• What is expected: Transcribe the entire listing faithfully; every line must match the original.

□ □ □ □ □ □ □

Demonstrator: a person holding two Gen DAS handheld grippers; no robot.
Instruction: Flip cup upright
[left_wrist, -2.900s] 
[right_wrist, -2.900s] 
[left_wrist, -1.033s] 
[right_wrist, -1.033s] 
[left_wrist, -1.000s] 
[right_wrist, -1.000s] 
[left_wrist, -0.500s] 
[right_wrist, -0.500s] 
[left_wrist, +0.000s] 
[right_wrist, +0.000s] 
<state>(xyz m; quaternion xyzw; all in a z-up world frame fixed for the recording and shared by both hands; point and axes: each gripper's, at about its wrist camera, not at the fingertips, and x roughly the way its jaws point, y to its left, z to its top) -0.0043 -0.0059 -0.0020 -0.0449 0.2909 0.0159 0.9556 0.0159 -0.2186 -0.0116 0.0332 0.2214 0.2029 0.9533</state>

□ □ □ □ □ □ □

• Response:
Demonstrator: a person holding two Gen DAS handheld grippers; no robot.
Instruction: Flip cup upright
[left_wrist, -2.900s] 
[right_wrist, -2.900s] 
[left_wrist, -1.033s] 
[right_wrist, -1.033s] 
[left_wrist, -1.000s] 
[right_wrist, -1.000s] 
[left_wrist, -0.500s] 
[right_wrist, -0.500s] 
[left_wrist, +0.000s] 
[right_wrist, +0.000s] 
<state>(xyz m; quaternion xyzw; all in a z-up world frame fixed for the recording and shared by both hands; point and axes: each gripper's, at about its wrist camera, not at the fingertips, and x roughly the way its jaws point, y to its left, z to its top) -0.0043 -0.0059 -0.0020 -0.0449 0.2909 0.0159 0.9556 0.0159 -0.2186 -0.0116 0.0332 0.2214 0.2029 0.9533</state>

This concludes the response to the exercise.